**Directions for this task:**
In the data below, set down exactly the lines from the one containing "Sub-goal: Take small" up to and including the one containing "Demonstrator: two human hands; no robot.". Leave the pictures out.

**The data:**
# # # # #
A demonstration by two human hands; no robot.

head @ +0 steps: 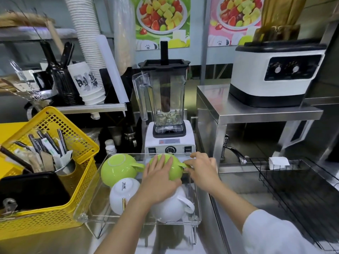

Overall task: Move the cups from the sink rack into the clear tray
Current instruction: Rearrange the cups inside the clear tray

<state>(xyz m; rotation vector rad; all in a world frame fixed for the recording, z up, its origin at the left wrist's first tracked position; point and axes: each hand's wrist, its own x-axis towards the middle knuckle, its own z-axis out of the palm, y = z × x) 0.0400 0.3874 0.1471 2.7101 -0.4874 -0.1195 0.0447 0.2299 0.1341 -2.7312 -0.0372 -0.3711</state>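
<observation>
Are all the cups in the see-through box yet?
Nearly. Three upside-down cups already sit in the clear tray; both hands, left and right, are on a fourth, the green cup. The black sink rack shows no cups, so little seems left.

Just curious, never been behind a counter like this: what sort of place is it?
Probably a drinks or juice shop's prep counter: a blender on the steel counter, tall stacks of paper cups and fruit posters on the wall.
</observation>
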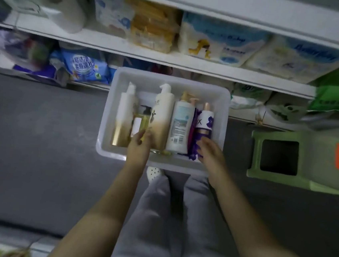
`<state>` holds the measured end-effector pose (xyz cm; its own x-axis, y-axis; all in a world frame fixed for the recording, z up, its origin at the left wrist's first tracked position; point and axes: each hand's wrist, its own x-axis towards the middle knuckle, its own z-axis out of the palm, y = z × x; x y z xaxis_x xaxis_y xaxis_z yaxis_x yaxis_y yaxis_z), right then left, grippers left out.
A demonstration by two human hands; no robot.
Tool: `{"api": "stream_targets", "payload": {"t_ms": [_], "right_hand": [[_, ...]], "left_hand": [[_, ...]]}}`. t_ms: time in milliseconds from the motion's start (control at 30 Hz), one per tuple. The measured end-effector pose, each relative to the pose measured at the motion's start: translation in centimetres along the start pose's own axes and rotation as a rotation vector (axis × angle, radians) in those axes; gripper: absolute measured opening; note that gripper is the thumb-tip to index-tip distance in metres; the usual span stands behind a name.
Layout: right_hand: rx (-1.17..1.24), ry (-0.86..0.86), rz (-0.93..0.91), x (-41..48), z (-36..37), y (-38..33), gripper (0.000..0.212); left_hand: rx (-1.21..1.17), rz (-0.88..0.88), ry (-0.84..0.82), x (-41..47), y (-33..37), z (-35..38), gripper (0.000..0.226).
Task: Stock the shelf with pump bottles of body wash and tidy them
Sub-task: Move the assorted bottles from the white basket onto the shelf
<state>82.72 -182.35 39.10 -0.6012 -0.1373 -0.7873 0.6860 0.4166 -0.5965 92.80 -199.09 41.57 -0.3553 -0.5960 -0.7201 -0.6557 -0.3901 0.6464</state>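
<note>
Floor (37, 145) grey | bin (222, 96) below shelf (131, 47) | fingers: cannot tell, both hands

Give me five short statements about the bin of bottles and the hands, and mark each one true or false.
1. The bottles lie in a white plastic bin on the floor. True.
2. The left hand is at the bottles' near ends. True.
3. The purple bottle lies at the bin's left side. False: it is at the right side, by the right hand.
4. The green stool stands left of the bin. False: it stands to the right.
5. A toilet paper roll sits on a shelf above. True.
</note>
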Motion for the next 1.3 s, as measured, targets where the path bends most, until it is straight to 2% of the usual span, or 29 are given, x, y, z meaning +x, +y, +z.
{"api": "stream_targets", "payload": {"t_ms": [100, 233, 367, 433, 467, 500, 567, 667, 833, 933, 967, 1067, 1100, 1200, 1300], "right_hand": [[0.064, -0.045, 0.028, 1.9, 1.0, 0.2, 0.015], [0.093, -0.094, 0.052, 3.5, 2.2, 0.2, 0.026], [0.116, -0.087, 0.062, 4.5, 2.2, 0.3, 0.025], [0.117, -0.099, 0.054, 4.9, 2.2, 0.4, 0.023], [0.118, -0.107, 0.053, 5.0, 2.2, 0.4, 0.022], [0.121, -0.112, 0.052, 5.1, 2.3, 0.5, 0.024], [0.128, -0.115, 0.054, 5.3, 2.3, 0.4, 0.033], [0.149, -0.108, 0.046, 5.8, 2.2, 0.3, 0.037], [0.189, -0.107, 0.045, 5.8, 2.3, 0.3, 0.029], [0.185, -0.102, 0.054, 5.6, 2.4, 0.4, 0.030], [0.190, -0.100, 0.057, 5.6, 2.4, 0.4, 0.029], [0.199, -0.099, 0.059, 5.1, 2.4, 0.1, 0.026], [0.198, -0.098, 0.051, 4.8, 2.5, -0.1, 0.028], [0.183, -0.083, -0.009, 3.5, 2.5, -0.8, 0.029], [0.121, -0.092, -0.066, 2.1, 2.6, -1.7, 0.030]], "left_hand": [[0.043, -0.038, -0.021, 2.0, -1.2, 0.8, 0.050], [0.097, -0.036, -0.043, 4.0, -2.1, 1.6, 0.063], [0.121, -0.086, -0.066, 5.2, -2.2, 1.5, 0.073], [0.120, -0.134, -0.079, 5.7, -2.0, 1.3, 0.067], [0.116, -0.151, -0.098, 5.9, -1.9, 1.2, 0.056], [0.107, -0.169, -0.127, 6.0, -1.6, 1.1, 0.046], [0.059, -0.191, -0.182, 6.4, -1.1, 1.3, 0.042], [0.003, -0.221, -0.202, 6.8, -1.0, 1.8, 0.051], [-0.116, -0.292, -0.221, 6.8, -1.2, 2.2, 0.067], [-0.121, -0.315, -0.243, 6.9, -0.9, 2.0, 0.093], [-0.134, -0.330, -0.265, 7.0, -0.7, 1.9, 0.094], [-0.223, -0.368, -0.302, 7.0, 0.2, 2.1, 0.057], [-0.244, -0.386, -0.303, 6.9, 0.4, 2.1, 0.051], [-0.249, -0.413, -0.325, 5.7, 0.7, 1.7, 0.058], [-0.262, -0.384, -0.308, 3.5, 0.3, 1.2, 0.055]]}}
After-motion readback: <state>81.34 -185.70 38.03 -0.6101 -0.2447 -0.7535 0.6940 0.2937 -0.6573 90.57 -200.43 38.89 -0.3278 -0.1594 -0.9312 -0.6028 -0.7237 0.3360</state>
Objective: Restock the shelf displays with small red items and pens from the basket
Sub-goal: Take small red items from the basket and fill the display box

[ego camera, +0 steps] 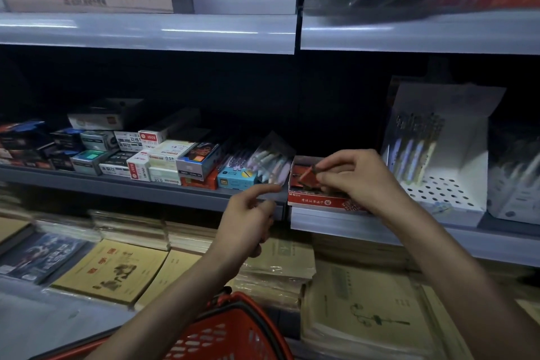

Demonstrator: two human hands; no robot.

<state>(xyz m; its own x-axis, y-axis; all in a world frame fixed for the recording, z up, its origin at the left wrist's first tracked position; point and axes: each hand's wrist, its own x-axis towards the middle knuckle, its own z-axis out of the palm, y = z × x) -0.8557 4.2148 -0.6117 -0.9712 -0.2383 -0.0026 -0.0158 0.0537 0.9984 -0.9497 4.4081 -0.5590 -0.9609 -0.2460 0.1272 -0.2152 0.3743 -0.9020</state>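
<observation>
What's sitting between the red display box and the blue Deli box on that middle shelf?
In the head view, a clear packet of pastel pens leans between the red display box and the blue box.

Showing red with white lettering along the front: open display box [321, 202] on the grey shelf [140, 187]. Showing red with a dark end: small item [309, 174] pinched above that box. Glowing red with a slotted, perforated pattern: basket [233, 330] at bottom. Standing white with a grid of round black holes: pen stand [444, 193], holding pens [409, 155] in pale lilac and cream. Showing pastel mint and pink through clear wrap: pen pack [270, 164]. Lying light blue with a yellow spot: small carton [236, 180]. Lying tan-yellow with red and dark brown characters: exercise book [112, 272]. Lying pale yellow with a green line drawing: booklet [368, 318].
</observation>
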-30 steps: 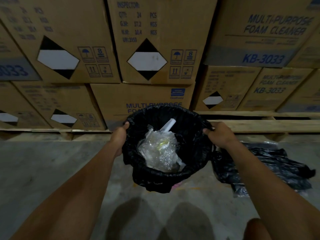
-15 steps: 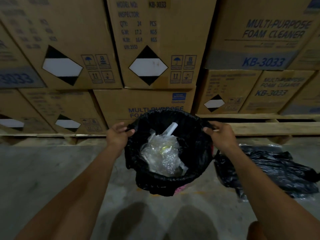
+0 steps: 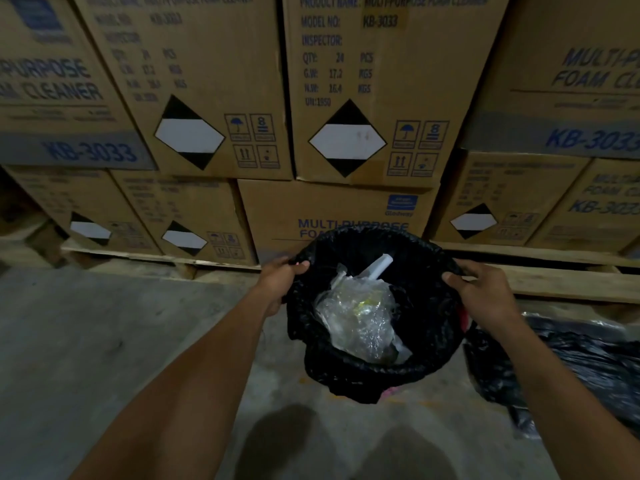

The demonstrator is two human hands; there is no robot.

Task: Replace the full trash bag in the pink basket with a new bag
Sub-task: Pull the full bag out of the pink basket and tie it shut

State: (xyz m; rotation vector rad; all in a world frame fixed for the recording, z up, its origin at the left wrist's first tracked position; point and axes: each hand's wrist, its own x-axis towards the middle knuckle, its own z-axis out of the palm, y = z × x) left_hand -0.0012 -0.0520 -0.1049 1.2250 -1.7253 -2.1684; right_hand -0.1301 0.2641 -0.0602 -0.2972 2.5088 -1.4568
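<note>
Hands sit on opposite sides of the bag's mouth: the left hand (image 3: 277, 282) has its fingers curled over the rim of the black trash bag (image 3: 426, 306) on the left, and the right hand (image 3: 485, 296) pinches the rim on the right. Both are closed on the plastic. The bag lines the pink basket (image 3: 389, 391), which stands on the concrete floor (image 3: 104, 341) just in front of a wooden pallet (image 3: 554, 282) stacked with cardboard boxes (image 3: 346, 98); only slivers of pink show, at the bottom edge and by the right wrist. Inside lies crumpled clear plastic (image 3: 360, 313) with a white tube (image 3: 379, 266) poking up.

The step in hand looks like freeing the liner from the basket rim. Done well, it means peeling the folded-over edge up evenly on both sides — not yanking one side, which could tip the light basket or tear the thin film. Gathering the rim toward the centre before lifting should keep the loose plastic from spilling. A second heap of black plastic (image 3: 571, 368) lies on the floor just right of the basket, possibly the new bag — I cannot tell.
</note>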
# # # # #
**Task response:**
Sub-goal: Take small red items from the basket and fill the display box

[ego camera, +0 steps] 

Demonstrator: two human hands; no robot.

There is nothing more to the output.